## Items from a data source
BEGIN

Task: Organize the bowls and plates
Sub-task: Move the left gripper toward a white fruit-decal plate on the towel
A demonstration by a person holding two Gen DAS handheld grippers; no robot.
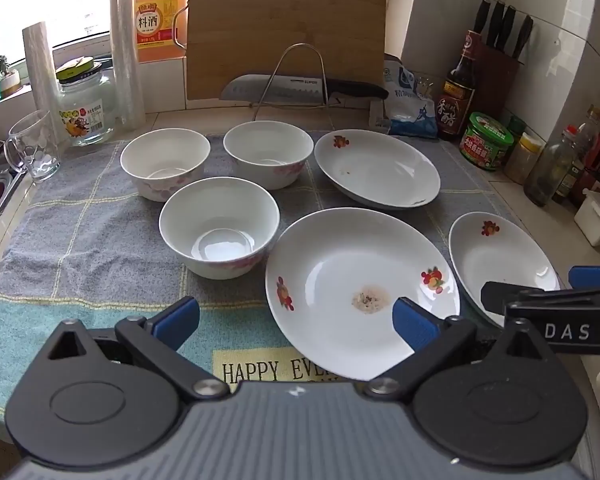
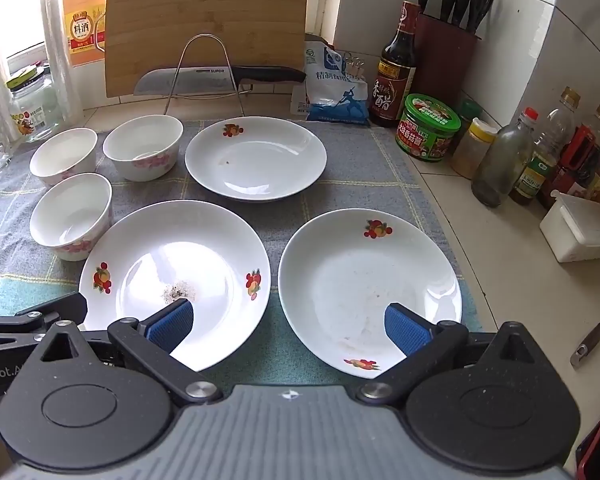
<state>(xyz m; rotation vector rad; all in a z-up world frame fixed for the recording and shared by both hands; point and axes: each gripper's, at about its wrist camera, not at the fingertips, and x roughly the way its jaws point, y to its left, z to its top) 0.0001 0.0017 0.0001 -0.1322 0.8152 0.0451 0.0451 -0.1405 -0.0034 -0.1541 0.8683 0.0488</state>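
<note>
Three white bowls with pink flowers stand on a grey towel: near (image 1: 219, 227) (image 2: 71, 215), far left (image 1: 165, 163) (image 2: 63, 156), far middle (image 1: 268, 153) (image 2: 142, 147). Three white plates with fruit prints lie to their right: a near one with crumbs (image 1: 360, 292) (image 2: 176, 280), a far one (image 1: 377, 168) (image 2: 255, 158) and a right one (image 1: 500, 260) (image 2: 370, 288). My left gripper (image 1: 296, 322) is open and empty above the crumbed plate's near edge. My right gripper (image 2: 288, 326) is open and empty, between the two near plates, and shows in the left wrist view (image 1: 548, 300).
A cutting board (image 1: 286, 32), a knife on a wire rack (image 1: 296, 88), bottles and jars (image 1: 486, 146) stand at the back and right. A glass mug (image 1: 34, 150) and a jar (image 1: 85, 108) stand at the left. A white box (image 2: 578, 232) sits on the right counter.
</note>
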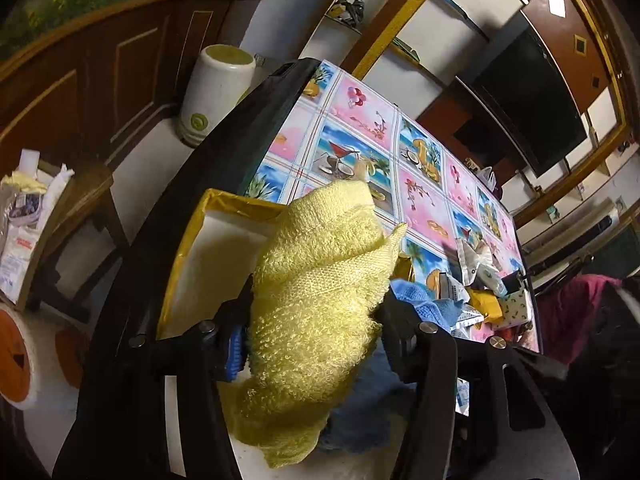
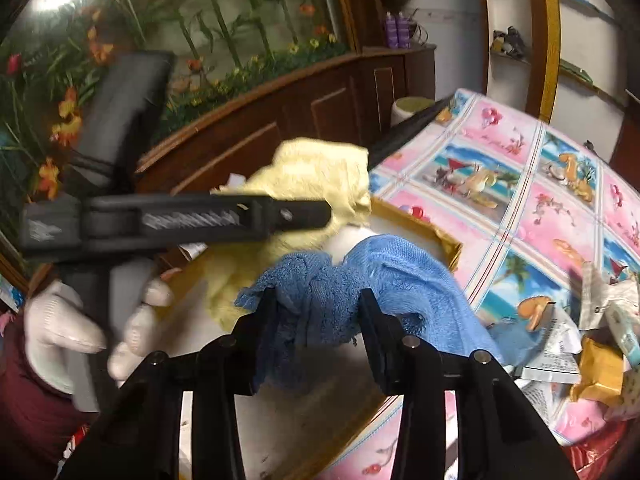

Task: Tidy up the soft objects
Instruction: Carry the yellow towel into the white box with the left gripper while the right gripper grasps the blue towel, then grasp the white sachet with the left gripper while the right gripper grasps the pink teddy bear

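The yellow towel [image 1: 320, 280] and blue towel [image 2: 360, 280] are being held, clamped by the left gripper [image 1: 312, 320] and right gripper [image 2: 320, 312], above the gold-rimmed box [image 1: 224, 200], while clutter at three o'clock [image 2: 592, 344] is being left unsorted.

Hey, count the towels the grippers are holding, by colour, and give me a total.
Fluffy yellow terry towel, in the left gripper: 1
Blue terry towel, in the right gripper: 1
Total: 2 towels, both over the white-lined yellow box.
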The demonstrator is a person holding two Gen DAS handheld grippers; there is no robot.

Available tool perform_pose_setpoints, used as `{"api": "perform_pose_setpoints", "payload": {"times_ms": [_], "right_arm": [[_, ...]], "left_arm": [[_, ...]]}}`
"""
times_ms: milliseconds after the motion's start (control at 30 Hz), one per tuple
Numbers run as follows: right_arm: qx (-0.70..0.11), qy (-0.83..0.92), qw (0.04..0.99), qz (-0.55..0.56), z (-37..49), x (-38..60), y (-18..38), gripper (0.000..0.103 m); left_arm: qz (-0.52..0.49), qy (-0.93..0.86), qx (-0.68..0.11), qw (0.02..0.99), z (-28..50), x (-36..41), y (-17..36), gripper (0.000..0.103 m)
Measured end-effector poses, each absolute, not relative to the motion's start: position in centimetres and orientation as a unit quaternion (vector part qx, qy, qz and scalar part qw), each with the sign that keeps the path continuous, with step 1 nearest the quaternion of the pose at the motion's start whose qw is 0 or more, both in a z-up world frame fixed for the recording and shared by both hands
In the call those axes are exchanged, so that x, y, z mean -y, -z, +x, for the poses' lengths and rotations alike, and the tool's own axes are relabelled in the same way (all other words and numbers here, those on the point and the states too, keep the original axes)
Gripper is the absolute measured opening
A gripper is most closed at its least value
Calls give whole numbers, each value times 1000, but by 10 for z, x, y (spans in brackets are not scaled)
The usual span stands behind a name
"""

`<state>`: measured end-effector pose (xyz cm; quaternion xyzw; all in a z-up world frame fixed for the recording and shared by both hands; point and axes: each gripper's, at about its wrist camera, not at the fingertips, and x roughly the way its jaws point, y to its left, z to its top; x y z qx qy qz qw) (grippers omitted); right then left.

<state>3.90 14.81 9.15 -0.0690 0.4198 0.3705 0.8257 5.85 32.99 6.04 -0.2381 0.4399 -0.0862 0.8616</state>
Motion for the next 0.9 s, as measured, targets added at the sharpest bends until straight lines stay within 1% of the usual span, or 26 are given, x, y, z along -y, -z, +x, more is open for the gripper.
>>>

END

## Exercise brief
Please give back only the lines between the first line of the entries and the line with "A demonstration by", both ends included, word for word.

## Written response
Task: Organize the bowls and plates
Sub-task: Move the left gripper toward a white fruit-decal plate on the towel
A demonstration by a person holding two Gen DAS handheld grippers; no robot.

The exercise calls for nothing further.